I have been trying to practice domain driven design for the last few years.
During this time, I have learnt that there are almost as many ways to implement DDD as there are practitioners.
After studying a lot of different implementations I have seen two distinct patterns.
I call the first pattern “Aggregate Graph”:
When applying aggregate graphs, you allow members of one aggregate to have direct associations to another aggregate.
For example, an “Order” entity which is part of a “Order aggregate” might have a “Customer” property which leads directly to a “Customer” entity that is part of a “Customer aggregate”.
According to Evans book this is completely legal, any member of an aggregate may point to the root of any other aggregate.
Evans is very clear on the matter that aggregate root identities are global while identity of non root entities are local to the aggregate itself.
The opposite pattern would be what I call “Aggregate Documents”:
Here the aggregates never relate _directly_ to other aggregate roots.
Instead, the associations may be designed as “snapshots” where you store light weight value object clones of the related aggregate roots.

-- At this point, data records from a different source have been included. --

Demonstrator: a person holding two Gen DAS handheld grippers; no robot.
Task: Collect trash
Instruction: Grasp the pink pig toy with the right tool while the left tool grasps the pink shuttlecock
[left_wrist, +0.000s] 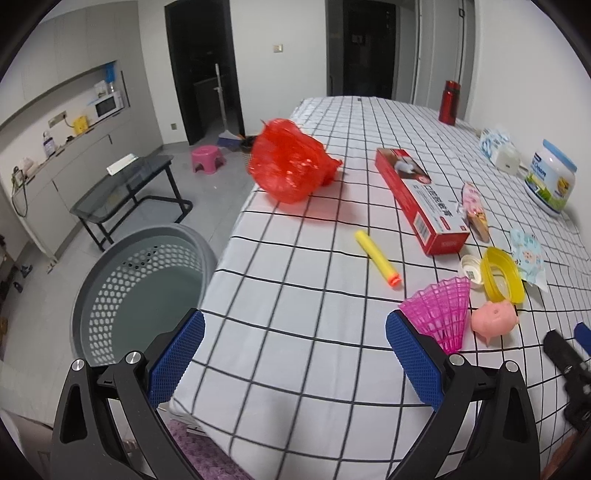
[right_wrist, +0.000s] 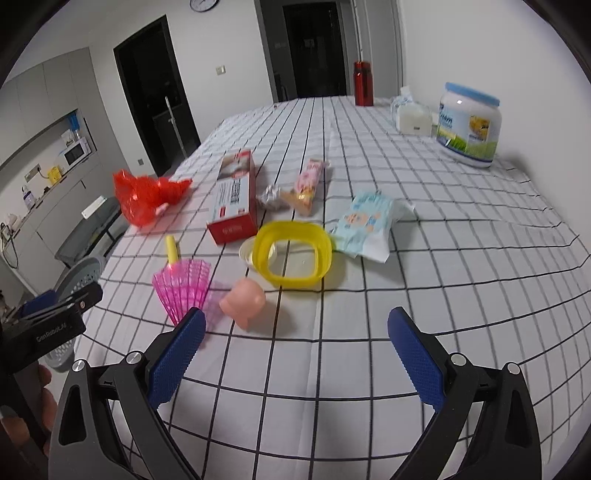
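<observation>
Both grippers hover over the table's near edge, the left gripper (left_wrist: 293, 354) and the right gripper (right_wrist: 295, 354) each with jaws apart and empty. The bin (left_wrist: 147, 288) stands on the floor just off the table's left edge. Nearest lie the shuttlecock (right_wrist: 183, 288) and pink toy (right_wrist: 245, 302), then the yellow ring (right_wrist: 293, 254), wrapper (right_wrist: 369, 225) and box (right_wrist: 236, 199); the red bag (left_wrist: 291, 160) sits farther along the left edge. Best to take the nearest piece first, squarely between the pads, and carry it low to the bin.
</observation>
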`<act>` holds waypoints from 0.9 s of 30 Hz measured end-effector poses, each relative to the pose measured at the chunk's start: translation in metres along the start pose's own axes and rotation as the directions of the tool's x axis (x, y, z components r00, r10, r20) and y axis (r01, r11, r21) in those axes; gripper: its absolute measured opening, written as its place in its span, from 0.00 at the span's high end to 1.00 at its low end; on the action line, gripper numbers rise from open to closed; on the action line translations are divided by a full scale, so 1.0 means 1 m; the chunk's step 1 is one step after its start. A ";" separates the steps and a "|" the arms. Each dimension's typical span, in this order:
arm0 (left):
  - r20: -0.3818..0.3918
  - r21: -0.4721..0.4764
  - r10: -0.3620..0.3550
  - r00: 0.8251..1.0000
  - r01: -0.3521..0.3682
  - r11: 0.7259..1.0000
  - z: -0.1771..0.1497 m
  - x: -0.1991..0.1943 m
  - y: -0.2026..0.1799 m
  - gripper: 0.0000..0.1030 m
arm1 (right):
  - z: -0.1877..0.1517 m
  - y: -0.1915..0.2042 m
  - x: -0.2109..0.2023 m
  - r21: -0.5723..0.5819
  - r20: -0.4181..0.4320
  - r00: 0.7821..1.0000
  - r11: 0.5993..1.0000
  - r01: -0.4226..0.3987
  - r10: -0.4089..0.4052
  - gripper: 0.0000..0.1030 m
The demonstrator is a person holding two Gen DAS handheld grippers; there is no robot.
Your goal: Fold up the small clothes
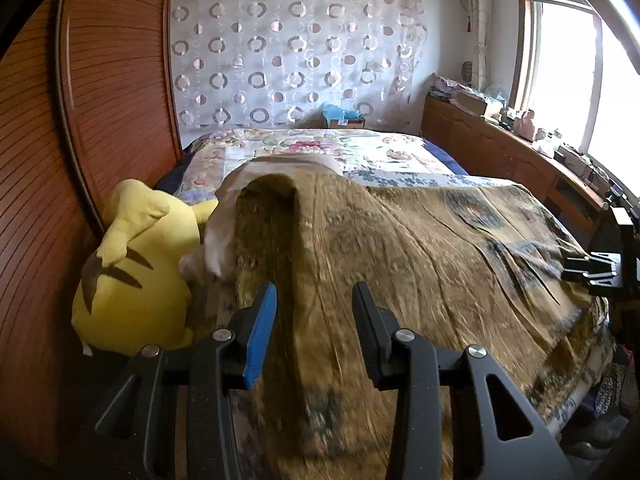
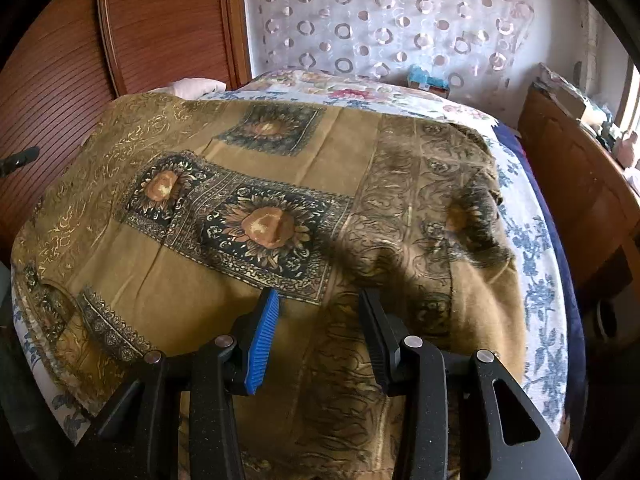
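Basically, the olive-brown patterned cloth (image 2: pixel 280 184) lies spread over the bed, covering most of its near half. Woven-looking fabric, soft creases, printed with dark square panels holding sunflower motifs and a scrollwork border band. In the left wrist view the same cloth (image 1: pixel 420 248) is humped up in a tall ridge at its far left edge, the pale underside (image 1: pixel 224 216) showing where it curls over. Near part blurred there.

Left gripper (image 1: pixel 314 300): jaws apart, nothing between them, cloth lying below the gap; no pad presses on it. One blue ribbed pad (image 1: pixel 262 332), the other pad black and ribbed. Right gripper (image 2: pixel 318 308): same build, jaws apart, empty gap over the cloth, blue ribbed pad (image 2: pixel 264 340) on the left side. Whether the tips touch the fabric, cannot tell.

Under the cloth, a floral quilt (image 1: pixel 320 148), white ground with pink and blue flowers, flat and smooth; a blue-flowered white edge (image 2: pixel 536 280) runs down the right side. Yellow plush toy (image 1: pixel 136 268), rounded, soft pile, brown stripes, sits beside the cloth's raised edge against the slatted reddish wood panel (image 1: pixel 112 80). Sheer curtain (image 1: pixel 296 48) with ring and disc pattern hangs behind the bed. Wooden cabinet (image 1: pixel 500 152) along the right, cluttered top, bright window (image 1: pixel 568 72) above it. A black part of the other gripper (image 1: pixel 596 272) shows at the right edge.
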State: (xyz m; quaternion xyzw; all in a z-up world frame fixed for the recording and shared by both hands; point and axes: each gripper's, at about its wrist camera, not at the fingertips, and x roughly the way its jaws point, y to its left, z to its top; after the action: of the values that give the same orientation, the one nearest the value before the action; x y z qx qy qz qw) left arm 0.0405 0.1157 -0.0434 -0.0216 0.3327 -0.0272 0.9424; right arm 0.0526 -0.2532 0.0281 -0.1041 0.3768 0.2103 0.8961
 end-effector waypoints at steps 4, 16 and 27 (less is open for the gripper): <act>-0.006 0.004 0.039 0.999 -0.039 0.999 0.028 0.029 0.018 0.61 | -0.001 0.001 0.003 0.005 0.011 1.000 1.000 -0.002 0.001 0.58; -0.119 -0.066 -0.032 0.992 0.024 0.998 0.067 0.115 0.032 0.61 | -0.005 0.000 0.001 0.024 0.028 1.000 1.000 -0.014 0.013 0.58; -0.140 -0.061 -0.059 0.988 0.051 0.997 0.069 0.126 0.012 0.61 | -0.006 0.001 0.001 0.033 0.032 0.999 0.999 -0.019 0.018 0.58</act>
State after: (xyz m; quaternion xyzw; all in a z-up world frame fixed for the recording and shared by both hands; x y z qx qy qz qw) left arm 0.1819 0.1206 -0.0695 -0.0556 0.3989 -0.0452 0.9142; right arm 0.0492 -0.2540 0.0233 -0.0822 0.3672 0.2139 0.9015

An “Order” entity would have a “Customer” property which leads to a “CustomerSnapshot” value object instead of a Customer entity.
This way each aggregate instance becomes more of a free-floating document.
Since I have been applying both of these patterns, I will try to highlight the pros and cons of them in the rest of this post.
Aggregate Graph
The Aggregate Graph pattern is the approach I used when I first started doing DDD and I think that it is the most common way to implement DDD.
Since I was an O/RM developer (NPersist) this felt very natural to me, I could design my object graph in our design tool and then draw a few boxes on top of it and claim that those were my aggregates.
I most often used eager load inside the aggregates and lazy load between aggregates in order to avoid that the entire database was fetches when one aggregate instance was loaded.
This had a very nice “OOP” feel to it, I was working with objects and associations and I could ignore that there even was a database involved.
My “Repositories” were mere windows into my object graph, I could ask a repository to give me one or more aggregate roots and from those object I could pretty much navigate to any other object in the graph due to the spider web nature of the aggregate graph.
The pros of this approach is that it is easy to understand, you design your domain model just like any other class model.
It also works very well with O/R mappers, features like Lazy Load and Dirty Tracking makes it all work for you.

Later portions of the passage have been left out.